Does the description disclose side effects, auth requirements, rate limits, or destructive behavior?

No annotations are provided, so the description carries the full burden of behavioral disclosure. It states the tool retrieves data ('Get'), implying a read-only operation, but fails to mention critical details like authentication requirements, rate limits, error handling, or what the output contains. This leaves significant gaps in understanding how the tool behaves in practice.

Agents need to know what a tool does to the world before calling it. Descriptions should go beyond structured annotations to explain consequences.

Conciseness5/5

Is the description appropriately sized, front-loaded, and free of redundancy?

The description is highly concise and well-structured, with a clear purpose statement followed by a brief parameter explanation. Every sentence serves a purpose without redundancy, making it easy to parse and understand quickly.

Shorter descriptions cost fewer tokens and are easier for agents to parse. Every sentence should earn its place.

Completeness3/5

Given the tool's complexity, does the description cover enough for an agent to succeed on first attempt?

Given the tool's simplicity (1 parameter, no annotations, but with an output schema), the description is minimally adequate. It covers the basic purpose and parameter, but lacks context on authentication, error cases, or how it fits with sibling tools. The presence of an output schema means return values are documented elsewhere, so the description does not need to explain outputs, but overall completeness is moderate.

Complex tools with many parameters or behaviors need more documentation. Simple tools need less. This dimension scales expectations accordingly.

Parameters3/5

Does the description clarify parameter syntax, constraints, interactions, or defaults beyond what the schema provides?

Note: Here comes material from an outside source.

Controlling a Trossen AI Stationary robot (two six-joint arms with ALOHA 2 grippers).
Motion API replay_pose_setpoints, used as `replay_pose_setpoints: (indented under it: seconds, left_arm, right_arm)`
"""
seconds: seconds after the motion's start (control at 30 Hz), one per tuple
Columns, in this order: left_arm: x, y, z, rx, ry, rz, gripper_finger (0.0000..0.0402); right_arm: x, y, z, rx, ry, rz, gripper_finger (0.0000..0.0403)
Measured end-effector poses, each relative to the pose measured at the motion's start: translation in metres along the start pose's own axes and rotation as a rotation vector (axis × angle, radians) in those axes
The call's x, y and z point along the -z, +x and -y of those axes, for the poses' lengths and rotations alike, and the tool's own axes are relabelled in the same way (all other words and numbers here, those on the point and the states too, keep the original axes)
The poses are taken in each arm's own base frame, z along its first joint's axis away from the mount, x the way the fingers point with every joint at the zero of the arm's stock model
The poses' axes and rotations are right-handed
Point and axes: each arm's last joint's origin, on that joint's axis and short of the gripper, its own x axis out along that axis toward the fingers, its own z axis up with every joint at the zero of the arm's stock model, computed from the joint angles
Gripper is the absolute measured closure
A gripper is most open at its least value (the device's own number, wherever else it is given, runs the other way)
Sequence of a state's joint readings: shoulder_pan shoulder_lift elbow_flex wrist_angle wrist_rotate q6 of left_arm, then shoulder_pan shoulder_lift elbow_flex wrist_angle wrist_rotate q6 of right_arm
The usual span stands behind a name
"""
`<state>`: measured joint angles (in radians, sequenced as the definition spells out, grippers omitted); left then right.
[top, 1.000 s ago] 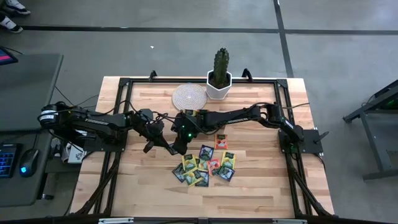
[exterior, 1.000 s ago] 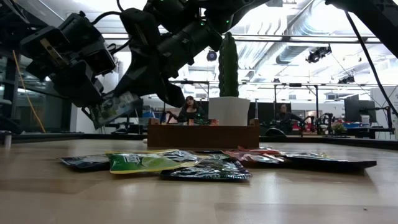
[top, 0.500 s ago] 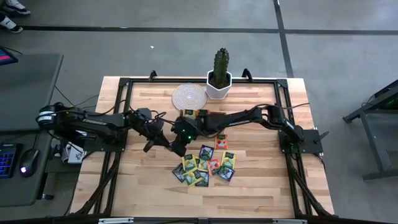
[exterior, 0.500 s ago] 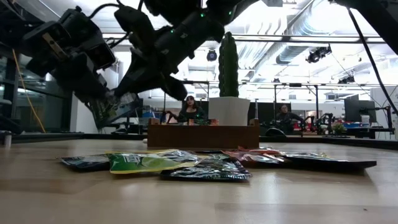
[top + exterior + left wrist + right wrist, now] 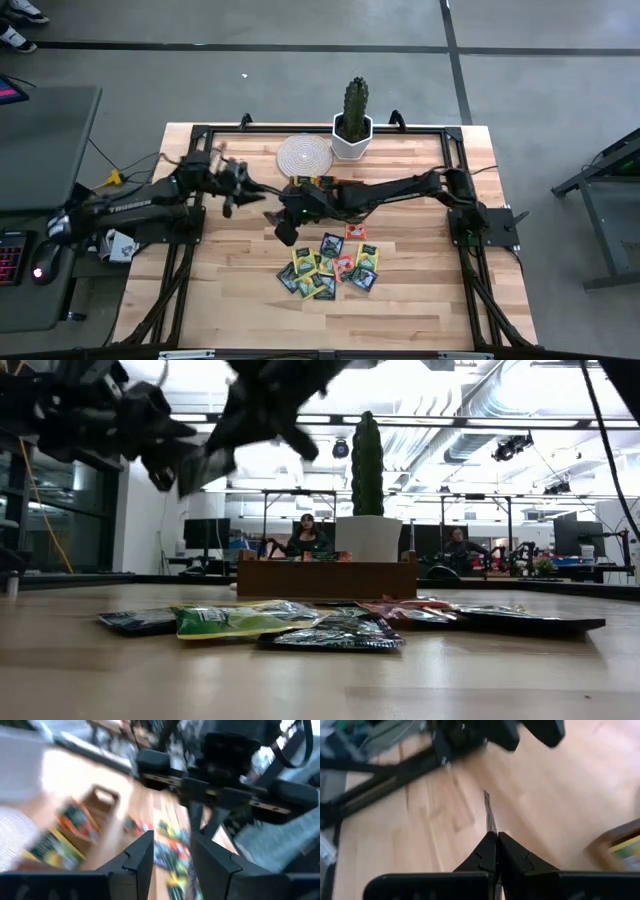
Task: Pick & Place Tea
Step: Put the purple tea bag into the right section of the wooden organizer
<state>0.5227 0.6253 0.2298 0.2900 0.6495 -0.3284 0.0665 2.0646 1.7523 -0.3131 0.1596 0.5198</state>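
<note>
Several tea packets, yellow, green, orange and dark, lie in a loose pile [image 5: 330, 265] on the wooden table [image 5: 240, 300], also seen in the low view [image 5: 300, 625]. One more tea packet [image 5: 489, 815] is up in the air, seen edge-on, with my right gripper [image 5: 496, 840] shut on it above the table's middle [image 5: 283, 228]. My left gripper [image 5: 172, 847] is open with nothing between its fingers. It stands to the left of the right gripper and apart from it [image 5: 252, 193]. The wooden tray [image 5: 325, 575] sits behind the pile. My right gripper pinches the tea packet's near edge [image 5: 492, 831] between its two fingertips. The flat packet sticks out ahead of the fingers, along their line. In the low view it hangs below the fingers [image 5: 205, 470], tilted and lifted clear of the table.
A potted cactus [image 5: 352, 125] and a round woven mat [image 5: 303, 154] stand at the table's far edge. The right arm [image 5: 390, 190] reaches across the tray. Bare wood lies left of the pile and along the near edge.
My left gripper has let go of the packet and opened, then drawn back up and toward the table's far left. My right gripper has kept hold of the packet and risen with it, so the packet now hangs higher above the table.
</note>
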Motion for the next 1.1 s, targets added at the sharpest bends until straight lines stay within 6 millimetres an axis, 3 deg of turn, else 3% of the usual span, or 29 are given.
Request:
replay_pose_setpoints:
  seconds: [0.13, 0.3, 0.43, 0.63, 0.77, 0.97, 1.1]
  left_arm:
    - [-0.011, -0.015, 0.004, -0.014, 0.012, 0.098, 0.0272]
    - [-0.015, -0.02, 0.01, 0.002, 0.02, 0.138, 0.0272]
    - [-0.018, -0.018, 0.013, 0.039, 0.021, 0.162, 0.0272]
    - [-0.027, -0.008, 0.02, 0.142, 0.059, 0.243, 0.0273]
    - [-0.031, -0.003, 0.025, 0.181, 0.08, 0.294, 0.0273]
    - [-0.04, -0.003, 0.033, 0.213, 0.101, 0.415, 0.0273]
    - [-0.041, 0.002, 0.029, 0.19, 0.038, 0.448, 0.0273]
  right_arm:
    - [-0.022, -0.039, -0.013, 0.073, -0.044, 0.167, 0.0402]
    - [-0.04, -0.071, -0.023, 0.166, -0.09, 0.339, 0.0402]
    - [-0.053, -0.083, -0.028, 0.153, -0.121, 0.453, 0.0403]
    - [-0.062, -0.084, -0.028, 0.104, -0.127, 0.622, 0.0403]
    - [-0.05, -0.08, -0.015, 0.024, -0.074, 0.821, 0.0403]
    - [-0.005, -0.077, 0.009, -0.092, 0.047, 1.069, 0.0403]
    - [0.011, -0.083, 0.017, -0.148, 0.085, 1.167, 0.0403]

The description adds minimal semantic context for the single parameter 'account_id', specifying it as 'The ID of the investment account'. With 0% schema description coverage, this provides some value, but it does not elaborate on format, validation, or sourcing of the ID. Since there is only one parameter, the baseline is 4, but the limited detail reduces the score to 3.

Input schemas describe structure but not intent. Descriptions should explain non-obvious parameter relationships and valid value ranges.

Purpose4/5

Does the description clearly state what the tool does and how it differs from similar tools?

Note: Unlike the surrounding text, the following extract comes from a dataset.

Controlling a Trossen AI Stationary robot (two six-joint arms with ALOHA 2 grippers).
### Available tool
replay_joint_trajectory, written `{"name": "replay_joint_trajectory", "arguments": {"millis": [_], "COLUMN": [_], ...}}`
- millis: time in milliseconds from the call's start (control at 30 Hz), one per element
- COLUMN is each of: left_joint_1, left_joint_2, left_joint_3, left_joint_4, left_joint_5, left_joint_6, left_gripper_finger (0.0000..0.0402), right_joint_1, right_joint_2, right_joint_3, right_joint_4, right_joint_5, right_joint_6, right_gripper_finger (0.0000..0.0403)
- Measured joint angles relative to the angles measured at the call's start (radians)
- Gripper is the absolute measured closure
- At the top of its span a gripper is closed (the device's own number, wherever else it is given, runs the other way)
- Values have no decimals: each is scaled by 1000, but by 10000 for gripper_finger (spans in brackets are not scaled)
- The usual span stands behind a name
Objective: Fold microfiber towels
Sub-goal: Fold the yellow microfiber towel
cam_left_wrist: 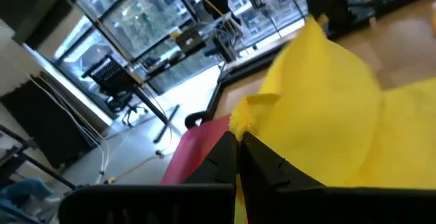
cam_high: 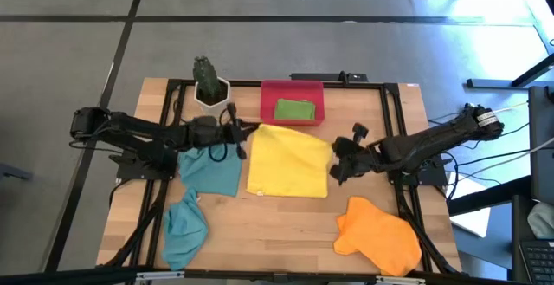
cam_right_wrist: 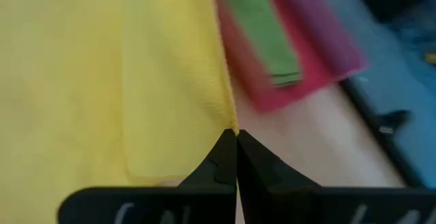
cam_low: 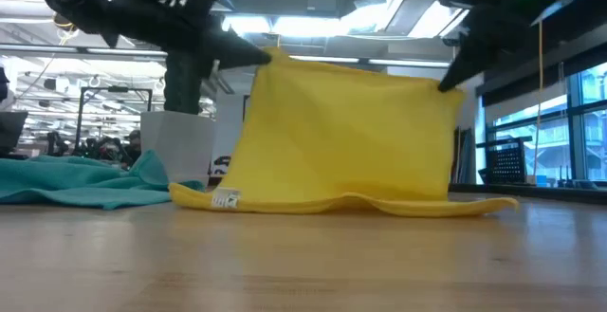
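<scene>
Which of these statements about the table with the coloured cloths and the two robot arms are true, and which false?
1. Both grippers, left gripper and right gripper, pinch the soft yellow towel. True.
2. The yellow towel lies flat. False: its far edge is lifted.
3. The folded lime green towel sits in the rigid red tray. True.
4. The crumpled orange towel lies inside the tray. False: it lies on the wooden table.

Yellow towel (cam_high: 288, 159) ctr, far edge raised; others crumpled.
</scene>
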Motion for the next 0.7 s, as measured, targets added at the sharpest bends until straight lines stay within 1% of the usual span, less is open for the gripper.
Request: {"name": "replay_joint_trajectory", "arguments": {"millis": [100,200,267,400,500,600,700], "left_joint_1": [62,100,110,113,112,112,101], "left_joint_2": [0,0,0,0,0,0,0], "left_joint_3": [0,0,0,0,0,0,0], "left_joint_4": [-51,-101,-121,-125,-130,-167,-210], "left_joint_5": [76,119,124,124,120,118,119], "left_joint_6": [-24,-54,-56,-53,-52,-57,-72], "left_gripper_finger": [401,401,401,401,401,401,402], "right_joint_1": [-49,-101,-133,-178,-205,-208,-207], "right_joint_2": [-1,-1,-1,-1,-1,-1,-1], "right_joint_3": [11,2,0,0,-1,-1,-1], "right_joint_4": [-28,-26,-21,5,41,57,61], "right_joint_5": [37,44,45,93,79,50,58], "right_joint_6": [-33,-61,-81,-143,-180,-189,-209], "right_gripper_finger": [402,402,402,402,402,402,402]}}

The description clearly states the tool's purpose with a specific verb ('Get') and resource ('investment holdings for a specific account'), making it immediately understandable. However, it does not explicitly differentiate from sibling tools like 'get_accounts' or 'get_account_history', which reduces its score from a perfect 5.

Agents choose between tools based on descriptions. A clear purpose with a specific verb and resource helps agents select the right tool.

Usage Guidelines2/5

Does the description explain when to use this tool, when not to, or what alternatives exist?

The description provides no guidance on when to use this tool versus alternatives. It lacks any mention of prerequisites, such as requiring authentication or account access, and does not clarify its role relative to sibling tools like 'get_accounts' or 'get_account_history', leaving usage context unclear.

Agents often have multiple tools that could apply. Explicit usage guidance like "use X instead of Y when Z" prevents misuse.